11 How Tos How to Quickly Identify System CPU Bottlenecks

11 How-tos How to Quickly Identify System CPU Bottlenecks #

Hello, I am Ni Pengfei.

In the previous sections, I analyzed various common CPU performance issues through several examples. Through these examples, I believe you are no longer unfamiliar with and afraid of CPU performance analysis. At least, you now have a basic mindset and have also learned about a number of CPU performance analysis tools.

However, I guess you may have encountered a confusion that I once had: there are so many performance indicators for CPUs, and there are also plenty of CPU performance analysis tools. If you leave this column and enter the actual work scenario, what indicators should you observe and which performance tool should you choose?

Don’t worry, today I will summarize a “fast and accurate” bottleneck positioning strategy based on my years of performance optimization experience. I will tell you how to select indicators and performance tools in different scenarios, and how to identify performance bottlenecks.

CPU Performance Metrics #

Let’s first review the performance metrics for CPUs. You can take a piece of paper and write them down based on your memory, or you can refer to the previous article and summarize them.

First of all, the easiest one to think of should be CPU utilization, which is also the most common performance metric in real-world environments.

CPU utilization describes the percentage of non-idle time out of the total CPU time. Depending on the tasks running on the CPU, it can be divided into user CPU, system CPU, I/O wait CPU, software interrupt, and hardware interrupt.

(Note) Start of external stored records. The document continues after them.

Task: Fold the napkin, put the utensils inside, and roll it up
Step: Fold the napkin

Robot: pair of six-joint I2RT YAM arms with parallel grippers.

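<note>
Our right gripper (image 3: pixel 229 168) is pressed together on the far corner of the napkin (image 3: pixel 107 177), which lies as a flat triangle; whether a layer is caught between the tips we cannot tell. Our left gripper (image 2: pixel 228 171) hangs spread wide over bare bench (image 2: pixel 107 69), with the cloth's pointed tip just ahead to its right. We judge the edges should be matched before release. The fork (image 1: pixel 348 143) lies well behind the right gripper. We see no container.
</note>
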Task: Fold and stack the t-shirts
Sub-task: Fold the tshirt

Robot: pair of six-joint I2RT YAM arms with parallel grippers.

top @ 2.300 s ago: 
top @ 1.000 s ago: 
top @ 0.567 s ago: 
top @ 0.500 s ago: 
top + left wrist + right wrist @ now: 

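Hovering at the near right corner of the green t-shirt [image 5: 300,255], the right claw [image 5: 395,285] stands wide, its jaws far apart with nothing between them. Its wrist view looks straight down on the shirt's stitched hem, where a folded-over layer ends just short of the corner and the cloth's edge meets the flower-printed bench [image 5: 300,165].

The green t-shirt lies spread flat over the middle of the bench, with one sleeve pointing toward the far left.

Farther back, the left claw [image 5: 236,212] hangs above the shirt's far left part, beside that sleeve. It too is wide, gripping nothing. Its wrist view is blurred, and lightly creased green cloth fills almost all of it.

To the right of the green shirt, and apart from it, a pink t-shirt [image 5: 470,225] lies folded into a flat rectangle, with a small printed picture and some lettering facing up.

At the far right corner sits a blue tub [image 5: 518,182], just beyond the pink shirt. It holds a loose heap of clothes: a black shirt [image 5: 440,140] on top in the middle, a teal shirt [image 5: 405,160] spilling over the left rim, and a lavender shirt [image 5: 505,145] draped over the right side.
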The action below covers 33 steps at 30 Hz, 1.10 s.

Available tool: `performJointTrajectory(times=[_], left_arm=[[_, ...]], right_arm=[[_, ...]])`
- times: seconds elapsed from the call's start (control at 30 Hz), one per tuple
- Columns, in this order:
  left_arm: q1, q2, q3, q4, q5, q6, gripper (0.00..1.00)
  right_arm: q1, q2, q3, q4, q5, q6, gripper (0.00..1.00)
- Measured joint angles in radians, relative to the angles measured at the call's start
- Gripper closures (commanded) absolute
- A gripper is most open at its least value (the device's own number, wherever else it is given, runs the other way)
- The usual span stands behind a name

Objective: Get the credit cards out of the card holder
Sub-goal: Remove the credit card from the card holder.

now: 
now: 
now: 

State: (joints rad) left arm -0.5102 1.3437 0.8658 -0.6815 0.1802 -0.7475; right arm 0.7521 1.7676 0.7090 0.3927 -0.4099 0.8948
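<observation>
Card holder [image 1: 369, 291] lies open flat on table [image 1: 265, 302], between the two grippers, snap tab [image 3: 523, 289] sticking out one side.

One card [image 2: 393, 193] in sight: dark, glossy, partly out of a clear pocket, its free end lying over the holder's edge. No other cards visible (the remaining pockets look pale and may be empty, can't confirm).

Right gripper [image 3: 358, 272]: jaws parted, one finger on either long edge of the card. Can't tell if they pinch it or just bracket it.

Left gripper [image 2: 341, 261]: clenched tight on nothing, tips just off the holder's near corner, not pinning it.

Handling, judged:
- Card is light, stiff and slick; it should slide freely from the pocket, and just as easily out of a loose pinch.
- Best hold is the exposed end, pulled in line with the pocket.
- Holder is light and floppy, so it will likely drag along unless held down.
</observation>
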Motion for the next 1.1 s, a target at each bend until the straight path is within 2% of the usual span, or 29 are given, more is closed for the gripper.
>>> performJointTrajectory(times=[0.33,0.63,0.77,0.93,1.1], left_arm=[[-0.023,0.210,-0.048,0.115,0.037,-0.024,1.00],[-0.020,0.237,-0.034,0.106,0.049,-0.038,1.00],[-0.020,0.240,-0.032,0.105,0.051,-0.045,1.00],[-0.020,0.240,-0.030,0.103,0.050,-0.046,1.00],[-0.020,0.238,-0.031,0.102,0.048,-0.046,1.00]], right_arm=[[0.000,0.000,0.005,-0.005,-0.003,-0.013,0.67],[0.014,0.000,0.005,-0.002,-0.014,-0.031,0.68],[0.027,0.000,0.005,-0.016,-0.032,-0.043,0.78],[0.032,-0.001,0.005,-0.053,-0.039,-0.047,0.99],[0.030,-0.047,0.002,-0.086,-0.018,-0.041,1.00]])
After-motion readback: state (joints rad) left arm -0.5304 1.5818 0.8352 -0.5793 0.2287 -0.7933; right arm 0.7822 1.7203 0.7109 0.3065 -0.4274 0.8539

User CPU utilization includes user state CPU utilization (user) and low-priority user state CPU utilization (nice), which represents the percentage of time the CPU spends running in user state. A high user CPU utilization usually indicates that there are busy applications.
System CPU utilization represents the percentage of time the CPU spends running in kernel state (excluding interrupts). A high system CPU utilization indicates that the kernel is busy.
I/O wait CPU utilization, commonly known as iowait, represents the percentage of time the CPU spends waiting for I/O. A high iowait usually indicates a long I/O interaction time between the system and hardware devices.
CPU utilization for software and hardware interrupts represents the percentage of time the CPU spends running software interrupt handlers and hardware interrupt handlers, respectively. A high utilization of these indicates that the system has encountered a large number of interrupts.
In addition to the above, there are also CPU steal utilization (steal) and guest CPU utilization, which are used in virtualized environments. They represent the percentage of CPU time occupied by other virtual machines and the percentage of CPU time used by guest virtual machines, respectively.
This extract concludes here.